EXERCISE PROMPT:
The job is to find each line in the entries holding the string "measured" and copy that line.

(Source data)

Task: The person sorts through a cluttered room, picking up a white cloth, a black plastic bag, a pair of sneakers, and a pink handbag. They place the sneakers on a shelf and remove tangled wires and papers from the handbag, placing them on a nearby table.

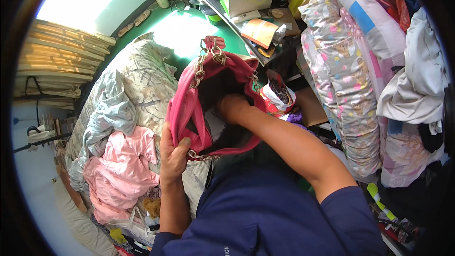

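A pink handbag (185, 113) with a dark lining and metal chain straps hangs wide at its mouth before my chest. My left hand (175, 149) grips its left rim, the thumb on the pink edge and the fingers behind it. My right hand (233, 108) reaches down inside the bag; its fingers are hidden, so I cannot tell whether it holds anything. Something pale lies in the bag beside that hand. A metal chain (199, 71) runs over the far rim, and more chain shows at the near rim.
On the left, pink clothing (121, 170) and pale blue-green cloth (113, 110) lie on a bed (149, 92). Ahead stands a cluttered desk (227, 19) with a paper bag (249, 0). Folded bedding (341, 89) is piled on the right. A small bag of cables (279, 96) sits behind the handbag.
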### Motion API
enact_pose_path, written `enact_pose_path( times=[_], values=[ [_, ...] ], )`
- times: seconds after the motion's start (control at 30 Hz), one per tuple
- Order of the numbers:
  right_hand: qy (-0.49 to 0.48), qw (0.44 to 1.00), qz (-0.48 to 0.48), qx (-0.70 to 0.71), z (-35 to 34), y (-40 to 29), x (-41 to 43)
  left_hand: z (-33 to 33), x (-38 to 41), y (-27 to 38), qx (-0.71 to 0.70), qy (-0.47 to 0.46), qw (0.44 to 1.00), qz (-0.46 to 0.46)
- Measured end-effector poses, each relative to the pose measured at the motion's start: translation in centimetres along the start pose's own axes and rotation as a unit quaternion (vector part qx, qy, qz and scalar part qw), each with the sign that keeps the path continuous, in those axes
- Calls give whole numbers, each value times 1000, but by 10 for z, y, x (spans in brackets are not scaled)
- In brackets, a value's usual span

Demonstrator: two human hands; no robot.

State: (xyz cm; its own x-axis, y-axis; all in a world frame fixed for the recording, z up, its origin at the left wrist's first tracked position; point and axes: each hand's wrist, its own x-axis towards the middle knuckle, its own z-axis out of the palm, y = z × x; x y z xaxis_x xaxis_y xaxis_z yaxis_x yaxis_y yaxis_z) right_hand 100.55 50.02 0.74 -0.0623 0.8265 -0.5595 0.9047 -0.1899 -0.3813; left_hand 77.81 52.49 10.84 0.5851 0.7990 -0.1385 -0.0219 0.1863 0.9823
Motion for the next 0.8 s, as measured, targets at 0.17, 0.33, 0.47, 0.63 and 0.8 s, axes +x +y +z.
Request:
enact_pose_path(
  times=[0.17,0.33,0.47,0.63,0.8],
  values=[
    [23,993,59,100,27,12,2,-2,-5,-7,-45,16,999,6],
    [26,994,61,89,33,12,-7,-7,-6,-8,-51,13,999,-12],
    [57,989,75,110,36,10,-14,-9,-7,-5,-56,7,998,-10],
    [47,990,55,118,34,12,-19,-6,-8,0,-61,14,998,-9],
    [18,990,88,105,29,1,-31,-7,-11,1,-59,23,998,5]
  ],
)
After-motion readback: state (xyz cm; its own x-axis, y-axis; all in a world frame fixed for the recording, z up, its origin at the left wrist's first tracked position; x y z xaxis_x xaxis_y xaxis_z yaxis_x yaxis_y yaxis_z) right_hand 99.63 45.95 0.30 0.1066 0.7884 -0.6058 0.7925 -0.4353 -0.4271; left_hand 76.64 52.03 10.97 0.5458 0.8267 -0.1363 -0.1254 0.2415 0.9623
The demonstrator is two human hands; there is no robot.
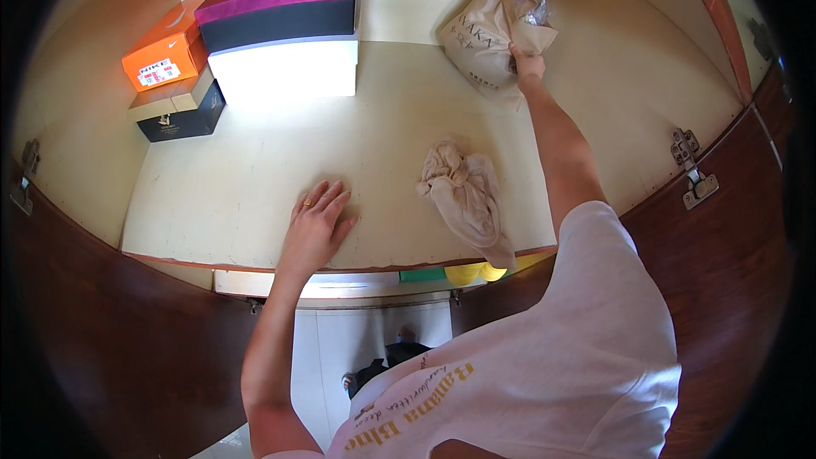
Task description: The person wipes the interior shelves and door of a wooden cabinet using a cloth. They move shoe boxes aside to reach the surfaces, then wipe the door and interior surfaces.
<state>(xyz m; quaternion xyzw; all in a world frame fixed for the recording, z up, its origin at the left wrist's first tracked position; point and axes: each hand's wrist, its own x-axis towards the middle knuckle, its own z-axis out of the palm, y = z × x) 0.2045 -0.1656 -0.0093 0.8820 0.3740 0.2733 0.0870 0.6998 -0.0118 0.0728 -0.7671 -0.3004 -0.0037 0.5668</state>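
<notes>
My right hand (529, 69) grips the side of a beige drawstring bag (481, 38) with printed writing, at the back right of a cupboard shelf (382, 121). Clear crinkled plastic (535, 13) shows at the bag's upper right. My left hand (319, 220), with a ring on one finger, rests on the shelf near its front edge, fingers spread and holding nothing. Between my two arms lies a crumpled beige cloth (468, 194), its lower end at the shelf's front edge.
At the back left, a pink-lidded black box (280, 19) sits on a white box (287, 67). Beside them, an orange Nike shoebox (162, 51) rests on a black and gold box (185, 111). Hinged brown doors (707, 255) stand open. Yellow round objects (465, 274) show below the shelf.
</notes>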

RESULT OF THIS TASK:
- Measured end-effector poses, each relative to the pose measured at the motion's start: translation in centimetres along the start pose's own axes and rotation as a unit quaternion (vector part qx, qy, qz and scalar part qw), each with the sign that keeps the path continuous, in those axes
Motion for the next 0.8 s, as measured, targets at 0.17, 0.33, 0.47, 0.63 and 0.8 s, axes +x +y +z.

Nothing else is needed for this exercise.